Data Science | AI | DataOps | Engineering
backgroundGrey.png

Blog

Data Science & Data Engineering blogs

The Data Lakehouse – Dismantling the Hype

That’s right, we’ve entered a new decade, it’s time for a new buzzword to define what we’re doing… right? Enter the Data Lakehouse. Now this term isn’t entirely new – we’ve been talking about data lakes and data warehouses together for the better part of the last decade, it was only inevitable that people would portmanteau the two together, especially as we commonly build hybrid architectures that we refer to as a “Modern Data Warehouse”. Given we already have this phrase, I want to dig a little into why a new term might come about and whether it’s worth paying attention to.

A lot of the current hype is down to a recent post by Databricks themselves – the impressive lineup of co-authors (O’Reilly’s Chief Data Scientist Ben Lorica and Databrick’s terrifying braintrust of Armbrust, Ghodsi, Xin, and Zaharia) speaks volumes about how much weight Databricks are putting behind this term. They’re not the first to use it, it’s been thrown around by Snowflake and Amazon in the past two years, the first notable mention being way back in August 2017.

Modern Data Warehouse VS Data Lakehouse?

So let’s see – if we’ve been building hybrid solutions of lakes and warehouses for many years now, is this just a new term for the same thing?

I’m going to give it the benefit of the doubt and say actually… no. What we’re talking about is a shift in thinking that has been driven by technological advances but, crucially, isn’t ready yet.

First, the Modern Data Warehouse, which is an architectural pattern more than anything. Everyone who has managed a large data warehouse knows that there comes a tipping point when the whole thing becomes slow and inflexible. In software engineering terms, most data warehouses are gigantic monolith solutions – however data is moving faster than a traditional warehouse can handle, hence the adoption of data lakes, as I’ve argued previously.

Data Lakes themselves lack some of the more mature features we need for doing financial reporting and driving critical business decisions. Full data access audits, row level security, dynamic data masking or many hundreds of other enterprise security features we find in mature relational stores, simply aren’t easily available in Data Lake solutions currently.

That’s what led us to building out solutions following our reference architecture, a simplified version might look like this:

Figure 1 - Modern Data Warehouse - The Advancing Analytics Reference Architecture

Figure 1 - Modern Data Warehouse - The Advancing Analytics Reference Architecture

Simply put – if you want the best of both worlds, then you need to include both worlds within your solution.

One of the key elements of this is the movement of data between the lake layer and the warehouse layer. We’re picking data up from it’s distributed, analytics-specialized format and inserting it into a different distributed, analytics-specialized format. There are a plethora of specialist Data Virtualization tools claiming that you don’t need to do this, but generally, they end up caching the data and you’re managing yet another data store and paying the price for it.

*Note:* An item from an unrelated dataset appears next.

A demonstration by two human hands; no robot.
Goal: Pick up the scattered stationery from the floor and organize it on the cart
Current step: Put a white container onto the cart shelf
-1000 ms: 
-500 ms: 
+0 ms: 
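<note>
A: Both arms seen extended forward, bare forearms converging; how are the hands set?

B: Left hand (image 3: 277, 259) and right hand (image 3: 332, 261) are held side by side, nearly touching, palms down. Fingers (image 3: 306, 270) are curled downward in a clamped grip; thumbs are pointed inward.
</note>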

This is our current state – managing a solution with the complexity or two different analytics stores, so that we can gain the benefits of both types. The Data Lakehouse is challenging this notion.

With a Data Lakehouse, we keep all data within its lake format, it’s a common storage medium across the whole architecture. The tools that we use to process and query that data, are flexible enough to use either approach – the adaptable, schema-on-read querying that comes with engines like Apache Spark, or a more structured, governed approach like that of SQL Server.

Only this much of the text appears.